Aqueous solutions of four heavy-metal nitrate salts
(AgNO3, TlNO3, Cd(NO3)2 and Pb(NO3)2) have been studied at
25 °C using broadband dielectric relaxation spectroscopy (DRS) at
frequencies 0.27 ≤ ν/GHz ≤ 115 over the approximate
concentration range 0.2 ≲ c/mol L−1 ≲ 2.0 (0.08 ≲ c/mol L−1 ≲
0.4 for the less-soluble TlNO3). The spectra for AgNO3, TlNO3,
and Pb(NO3)2 were best described by assuming the presence of
three relaxation processes. These consisted of one solute-related
Debye mode centered at ∼2 GHz and two higher-frequency
solvent-related modes: one an intense Cole−Cole mode centered
at ∼18 GHz and the other a small-amplitude Debye mode at ∼500
GHz. These modes can be assigned, respectively, to the rotational
diffusion of contact ion pairs (CIPs), the cooperative relaxation of
solvent water molecules, and its preceding fast H-bond flip. For Cd(NO3)2 solutions an additional solute-related Debye mode of
small-amplitude, centered at ∼0.5 GHz, was required to adequately fit the spectra. This mode was consistent with the presence of
small amounts of solvent-shared ion pairs.
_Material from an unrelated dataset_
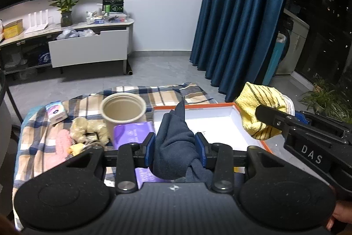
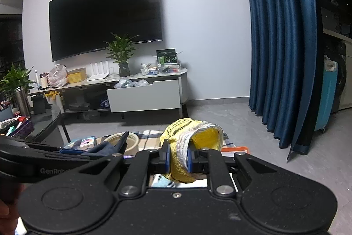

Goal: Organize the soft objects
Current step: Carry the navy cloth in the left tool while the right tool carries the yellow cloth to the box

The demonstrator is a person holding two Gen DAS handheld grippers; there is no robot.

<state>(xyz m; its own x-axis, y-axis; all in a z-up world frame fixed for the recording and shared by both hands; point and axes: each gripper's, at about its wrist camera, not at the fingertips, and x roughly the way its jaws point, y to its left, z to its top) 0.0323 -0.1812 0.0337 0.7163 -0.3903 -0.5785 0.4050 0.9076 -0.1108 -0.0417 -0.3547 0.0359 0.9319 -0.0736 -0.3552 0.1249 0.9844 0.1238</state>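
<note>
My left gripper (image 1: 175, 150) is shut on a dark navy cloth (image 1: 176, 147), which bunches up between its blue pads above the near edge of a white box with an orange rim (image 1: 211, 105). My right gripper (image 2: 178, 158) is shut on a yellow towel with dark stripes and a white edge (image 2: 187, 131). In the left wrist view that yellow towel (image 1: 257, 111) hangs over the box's right corner, pinched by the right gripper (image 1: 263, 112). The left gripper and navy cloth (image 2: 105, 148) show at the left of the right wrist view.
A plaid cloth (image 1: 136, 91) covers the table. On it stand a beige pot (image 1: 123, 112), a purple packet (image 1: 132, 132), a small colourful box (image 1: 56, 112), a pink glove (image 1: 61, 140) and a cream plush (image 1: 88, 127). A blue curtain (image 1: 237, 14) hangs behind, and a TV cabinet (image 1: 88, 47) has an open drawer.
</note>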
Detailed analysis of the solvent modes indicated that all the cations are strongly solvated
with, at infinite dilution, effective total hydration numbers (Zt
0 values) of irrotationally bound water molecules of ∼5 for both Ag+
and Tl+, ∼10 for Pb2+, and ∼20 for Cd2+. These results clearly indicate the presence of a partial second hydration shell for Pb2+(aq)
and an almost complete second shell for Cd2+(aq). However, the hydration numbers decline considerably with increasing solute
concentration due to ion−ion interactions. Association constants for the formation of contact ion pairs indicated weak complexation
that varies in the order: Tl+ < Ag+ < Pb2+ < Cd2+, consistent with the charge/radius ratios of the cations and their Gibbs energies of
hydration. Where comparisons were possible the present constants mostly agreed well with the rather uncertain literature values.